Hunting was a major priority in my dad’s life. He loved God. He loved his family. He loved hunting. Inevitably, Dad would miss several Sundays at church to prepare the lease and then hunt. One Sunday Dad’s pastor preached on priorities and putting God first. Hunting was never mentioned, but after church that morning, Dad was honest enough with himself to confess to my mom, “I’m not going to hunt on Sundays anymore.” From that day on, Sundays were reserved for church.

Let me tell two important facts about my dad and hunting: One, Dad always saw deer when he hunted. Two, if he shot, he didn’t miss. Yet that first year after Dad committed to being in church every Sunday during hunting season, dad didn’t see one deer. Rather than God blessing his commitment to church, God went a different direction. The next year was the same—Dad didn’t see anything. He changed leases the following year and, although everyone else saw and even shot deer, my dad did not. Year four came. No deer. Year five Dad couldn’t believe he wasn’t even seeing deer, and he believed he knew why. God wasn’t letting him. Year six came and went. Dad didn’t even go hunting. During the seventh year of Dad’s commitment to make God a priority rather than hunting, dad actually saw a deer, shot, and MISSED! He never missed. Then came year eight. Dad hunted. Dad shot. Dad hit. The seven-year deer draught had ended!

During that forced fast from shooting a deer, Dad got a taste of something else that was far more desirable. For those seven years, Dad poured himself into God’s Word like never before. He didn’t miss a Sunday of church and grew in depth with God even though his antler collection ceased to grow. Dad discovered lasting contentment. Deer hunting had been an idol, but now, through this seven year process, Dad had removed his hunting idol and put God on his rightful throne. 

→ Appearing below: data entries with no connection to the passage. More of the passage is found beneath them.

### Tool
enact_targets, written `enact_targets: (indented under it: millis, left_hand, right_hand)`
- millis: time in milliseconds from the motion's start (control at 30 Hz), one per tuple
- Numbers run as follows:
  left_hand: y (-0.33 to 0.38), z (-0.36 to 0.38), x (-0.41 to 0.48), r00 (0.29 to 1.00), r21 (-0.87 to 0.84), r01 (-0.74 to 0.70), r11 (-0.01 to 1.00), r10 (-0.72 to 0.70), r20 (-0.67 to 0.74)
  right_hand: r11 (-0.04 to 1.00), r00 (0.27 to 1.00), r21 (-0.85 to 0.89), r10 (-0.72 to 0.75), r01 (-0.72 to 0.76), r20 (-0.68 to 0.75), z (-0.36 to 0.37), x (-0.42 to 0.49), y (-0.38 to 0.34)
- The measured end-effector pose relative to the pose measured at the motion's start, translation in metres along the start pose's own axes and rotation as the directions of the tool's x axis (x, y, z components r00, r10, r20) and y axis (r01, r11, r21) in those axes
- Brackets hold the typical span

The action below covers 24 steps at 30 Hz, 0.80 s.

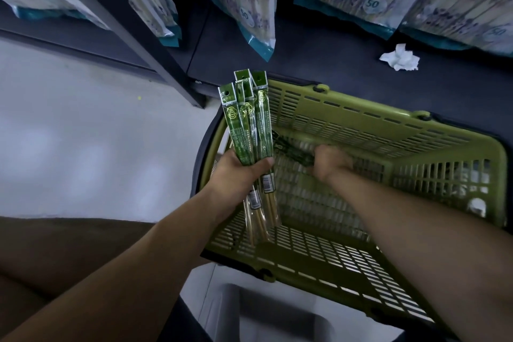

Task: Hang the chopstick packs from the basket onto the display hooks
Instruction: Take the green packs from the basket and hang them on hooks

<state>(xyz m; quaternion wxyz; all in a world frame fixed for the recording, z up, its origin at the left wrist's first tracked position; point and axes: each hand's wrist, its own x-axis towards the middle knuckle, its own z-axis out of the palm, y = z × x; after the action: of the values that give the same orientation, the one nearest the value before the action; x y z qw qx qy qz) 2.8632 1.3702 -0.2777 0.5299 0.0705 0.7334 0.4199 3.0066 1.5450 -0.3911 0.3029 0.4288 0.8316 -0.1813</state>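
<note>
Pale floor (83, 133) runs up to dark shelving, where big bags of chopsticks (249, 8) hang above a dark base shelf (319, 64) with a crumpled white tissue (399, 58) lying on it. Your green basket (361, 119) sits just in front. Your left grip (241, 175) is curled tight round a bundle of green chopstick packs (247, 125), held upright over the basket's left edge, hang-holes up. Your right grip (330, 161) is down inside the basket, fingers closed on another green pack (294, 154), blurred by motion
</note>
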Motion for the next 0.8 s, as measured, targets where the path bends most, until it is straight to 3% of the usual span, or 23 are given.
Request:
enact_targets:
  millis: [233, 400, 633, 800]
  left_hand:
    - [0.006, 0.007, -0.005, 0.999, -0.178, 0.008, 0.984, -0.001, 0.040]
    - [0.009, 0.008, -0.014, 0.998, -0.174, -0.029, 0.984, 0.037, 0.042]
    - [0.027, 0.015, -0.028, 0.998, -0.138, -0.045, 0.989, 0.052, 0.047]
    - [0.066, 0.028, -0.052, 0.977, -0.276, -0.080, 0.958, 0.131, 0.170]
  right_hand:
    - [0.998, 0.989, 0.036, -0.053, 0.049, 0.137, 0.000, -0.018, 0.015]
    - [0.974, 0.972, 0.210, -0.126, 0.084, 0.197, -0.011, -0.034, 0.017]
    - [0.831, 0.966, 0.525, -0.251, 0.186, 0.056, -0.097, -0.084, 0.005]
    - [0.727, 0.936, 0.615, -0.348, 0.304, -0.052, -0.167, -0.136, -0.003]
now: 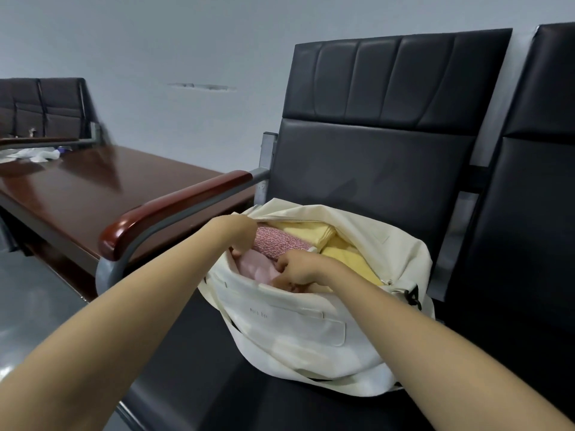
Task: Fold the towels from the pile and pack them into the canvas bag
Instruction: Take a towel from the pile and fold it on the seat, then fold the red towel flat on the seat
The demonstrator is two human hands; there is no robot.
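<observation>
A cream canvas bag (289, 325) lies open on a black chair seat. Inside it I see a pale yellow towel (306, 230), a second yellow towel (348, 258), a pink patterned towel (280, 242) and a plain pink towel (256, 269). My left hand (239, 233) reaches into the left end of the opening, its fingers curled down beside the pink patterned towel and partly hidden. My right hand (297, 270) sits at the near rim, fingers curled and pinching the plain pink towel against the bag's edge.
The bag rests on a black padded chair (373, 157) with a red-brown wooden armrest (174, 206) on the left. Another black chair (541, 197) stands on the right. A dark wooden table (93, 188) lies to the left, with white cloth (34, 154) at its far end.
</observation>
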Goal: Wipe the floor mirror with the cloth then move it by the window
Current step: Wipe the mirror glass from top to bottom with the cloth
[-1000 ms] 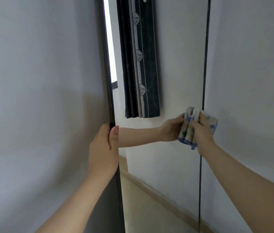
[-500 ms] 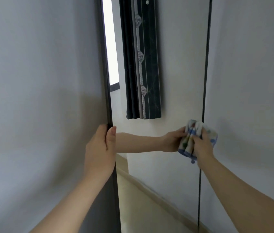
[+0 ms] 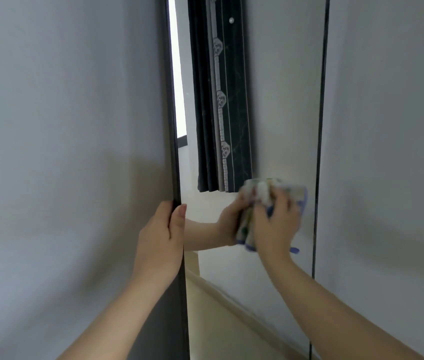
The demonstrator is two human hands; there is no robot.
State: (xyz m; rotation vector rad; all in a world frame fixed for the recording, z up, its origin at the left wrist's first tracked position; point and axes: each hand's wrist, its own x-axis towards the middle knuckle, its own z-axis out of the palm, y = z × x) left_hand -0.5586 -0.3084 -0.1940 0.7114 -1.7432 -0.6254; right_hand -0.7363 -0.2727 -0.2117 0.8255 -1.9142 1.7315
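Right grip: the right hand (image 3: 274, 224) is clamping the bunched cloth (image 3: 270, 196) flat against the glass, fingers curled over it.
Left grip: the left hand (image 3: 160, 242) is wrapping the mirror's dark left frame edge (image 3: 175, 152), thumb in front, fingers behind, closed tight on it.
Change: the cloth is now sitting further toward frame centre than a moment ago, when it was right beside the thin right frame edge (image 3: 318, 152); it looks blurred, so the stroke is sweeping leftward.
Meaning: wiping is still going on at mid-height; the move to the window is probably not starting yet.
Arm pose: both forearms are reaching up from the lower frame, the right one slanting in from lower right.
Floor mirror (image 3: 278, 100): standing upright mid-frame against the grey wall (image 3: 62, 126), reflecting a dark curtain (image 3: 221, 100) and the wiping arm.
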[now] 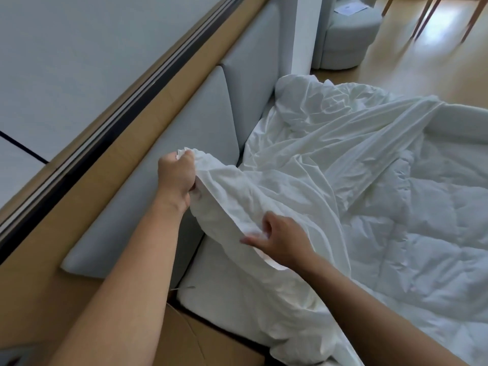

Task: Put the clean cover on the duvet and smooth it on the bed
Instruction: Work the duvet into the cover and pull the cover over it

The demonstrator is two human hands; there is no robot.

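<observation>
The right hand (280, 239) pinches a fold of the white duvet cover (303, 180) between thumb and curled fingers, above the near mattress (200, 283) corner. Just beyond, the left hand (175, 175) is fisted round the cover's bunched corner, close to the grey padded headboard (190, 143), its fingertips buried in cloth. What is inside that bunch cannot be told. The quilted duvet (435, 233) lies bare to the right, cut off by the frame edge, with the cover rumpled across its headboard end. Far off, a paper (348, 7) on a grey round armchair (346, 43) bears print too small to read.
</observation>
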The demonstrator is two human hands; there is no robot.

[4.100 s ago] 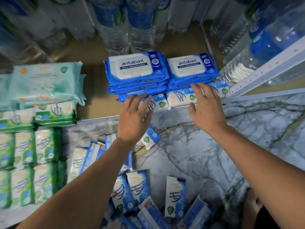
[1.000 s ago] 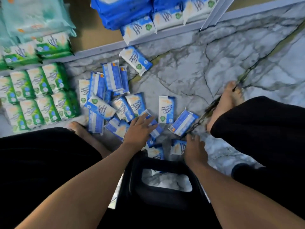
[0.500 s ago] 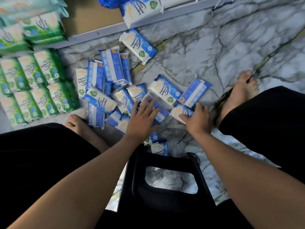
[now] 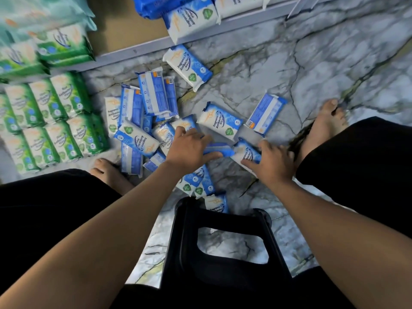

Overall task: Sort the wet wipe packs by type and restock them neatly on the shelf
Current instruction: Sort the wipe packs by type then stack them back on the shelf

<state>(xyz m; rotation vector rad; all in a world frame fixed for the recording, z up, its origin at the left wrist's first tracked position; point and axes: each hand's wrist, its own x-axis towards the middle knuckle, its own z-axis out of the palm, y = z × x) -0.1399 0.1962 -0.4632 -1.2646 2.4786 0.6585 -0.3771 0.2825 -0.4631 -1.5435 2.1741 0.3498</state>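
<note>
Several blue-and-white wipe packs [image 4: 153, 101] lie scattered on the marble floor. My left hand [image 4: 189, 148] grips one blue pack [image 4: 218, 149], seen edge-on, between fingers and thumb. Just to its right, my right hand [image 4: 270, 162] holds another blue-and-white pack [image 4: 246, 151], fingers over its top and thumb at its near edge. Two more loose packs [image 4: 219, 121] lie just beyond my hands. More blue-and-white packs [image 4: 191, 18] stand at the shelf's front edge [image 4: 133, 52], with big blue packs behind them.
Green wipe packs [image 4: 55, 121] lie in rows on the floor at left, and more green ones [image 4: 62, 45] sit on the shelf. A black stool [image 4: 223, 248] stands between my knees. My bare feet [image 4: 323, 126] flank the pile.
Both hands came down from the shelf to the floor pile. In the last half second the left hand closed on a blue pack and the right hand took hold of the pack beside it.
</note>
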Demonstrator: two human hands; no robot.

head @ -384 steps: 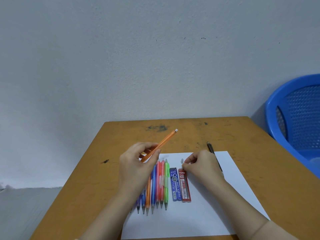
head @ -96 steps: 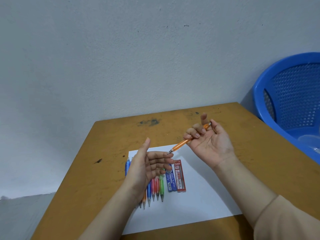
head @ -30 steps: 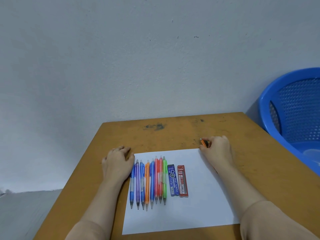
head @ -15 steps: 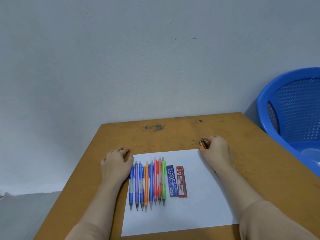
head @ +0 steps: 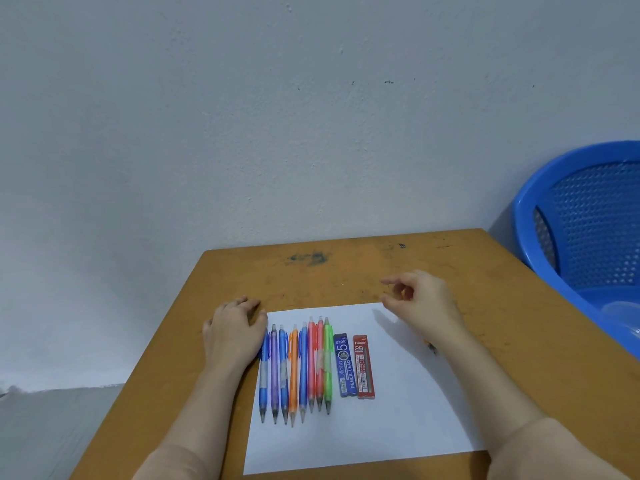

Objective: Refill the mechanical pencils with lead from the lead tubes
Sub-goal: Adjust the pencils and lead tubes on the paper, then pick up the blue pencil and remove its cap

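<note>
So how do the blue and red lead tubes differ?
The blue lead tube is marked 0.5; the red lead tube is marked 2B. The blue lies next to the green pencil, the red on the outside. Both lie flat, side by side, on the white paper.

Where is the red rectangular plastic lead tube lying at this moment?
The red rectangular plastic lead tube lies flat on the white paper sheet in the head view, immediately right of the blue plastic lead tube.
</note>
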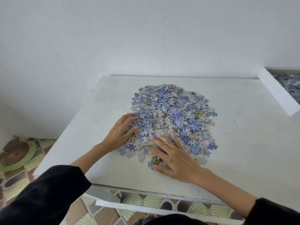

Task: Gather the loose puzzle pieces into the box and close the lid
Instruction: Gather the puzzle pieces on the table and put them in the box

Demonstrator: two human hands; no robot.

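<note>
A heap of loose puzzle pieces (172,117) — blue faces and grey patterned backs mixed together — is sitting on a white tabletop (243,151), and everything here is placed from that heap. Far to its left and lower in the frame, a round brown object (16,153) with a pale green rim is lying on fan-patterned floor tiles (40,143). Closer to the heap, a black sleeve (48,192) is reaching in from the lower left. The left hand (120,132) is resting against the heap's left edge, its fingers spread and gently curved, the fingertips lying on the outermost pieces; it is gripping nothing. At the heap's near edge the right hand (175,158) is lying palm down, its fingers straight and fanned wide, covering several pieces and pressing on them rather than holding any. A few single pieces are straying just outside the heap's near-left edge. Behind the heap a plain white wall (146,38) is filling the background. Well to the heap's right, at the frame's edge, the white puzzle box (279,93) is sitting at a slant, partly cut off — more blue pieces (290,85) are showing inside it.
</note>
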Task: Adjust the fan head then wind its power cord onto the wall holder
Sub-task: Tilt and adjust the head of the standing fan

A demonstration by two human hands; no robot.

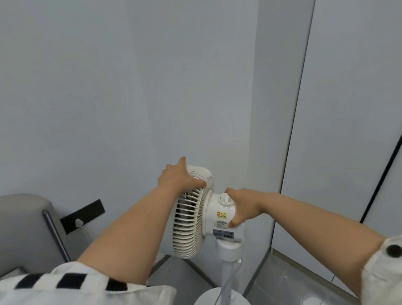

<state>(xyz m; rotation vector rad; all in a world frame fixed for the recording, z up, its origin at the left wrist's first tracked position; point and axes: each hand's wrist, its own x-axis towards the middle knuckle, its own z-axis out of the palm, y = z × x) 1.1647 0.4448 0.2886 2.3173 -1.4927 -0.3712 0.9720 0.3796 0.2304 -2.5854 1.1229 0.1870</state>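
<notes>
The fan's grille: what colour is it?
The fan grille is off-white, cream-tinged; the head view shows it best.

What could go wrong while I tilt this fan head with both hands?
The left hand grips the grille while the plug appears seated in the wall socket: fingers could slip between the ribs. The right hand holds the motor housing atop a slim pole, so the stand might tip. The cord hanging from the plug may snag.
</notes>
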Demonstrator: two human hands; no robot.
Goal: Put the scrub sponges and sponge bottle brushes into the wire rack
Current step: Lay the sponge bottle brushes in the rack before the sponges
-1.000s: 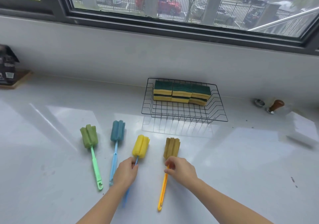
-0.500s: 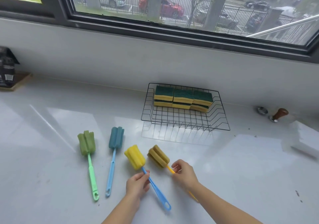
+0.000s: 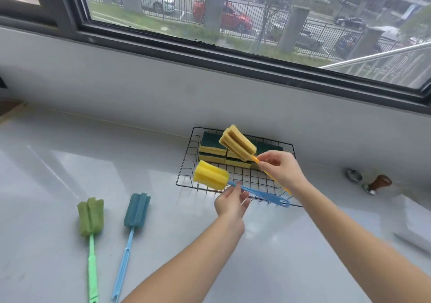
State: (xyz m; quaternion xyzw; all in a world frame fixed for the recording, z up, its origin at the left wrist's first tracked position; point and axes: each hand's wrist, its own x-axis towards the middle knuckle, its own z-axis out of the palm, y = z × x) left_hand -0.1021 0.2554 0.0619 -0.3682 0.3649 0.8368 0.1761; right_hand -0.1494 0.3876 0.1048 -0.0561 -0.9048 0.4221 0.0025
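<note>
White counter (image 3: 70, 162) runs under 1 window (image 3: 233, 11). 1 black wire rack (image 3: 186, 174) sits near the back wall, w/ scrub sponges (image 3: 211, 147) stacked along its far side, green tops over yellow; at least 2 layers, exact count hidden behind the brush heads. 4 sponge bottle brushes total. 2 lie on the counter left of the rack, side by side but apart: green brush (image 3: 90, 218) and teal brush w/ light-blue handle (image 3: 136, 213). 2 are in the air over the rack: left hand (image 3: 229, 203) pinches the blue handle of the yellow brush (image 3: 211, 178) at the rack's front edge; right hand (image 3: 278, 170) grips the orange handle of the tan brush (image 3: 238, 142), head tilted up-left over the sponges. 1 wood-knobbed tamper (image 3: 377, 184) and 1 small metal ring (image 3: 354, 174) sit right of the rack.
</note>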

God not only reset my dad’s priorities, he did one better. God became more intimate to Dad. He told Mom, “God did this for me! God worked to meet a very personal need in me.” This was profound for my dad to understand—God, in a very personal way for seven years, worked to draw Dad into a deeper relationship with him. Dad wasn’t a face in a crowd. He was known by God, and God wanted Dad to love and know Him in a similar way. As  my dad experienced God’s loving relentless pursuit of more of him, he fell in love with God, his savior, like never before. 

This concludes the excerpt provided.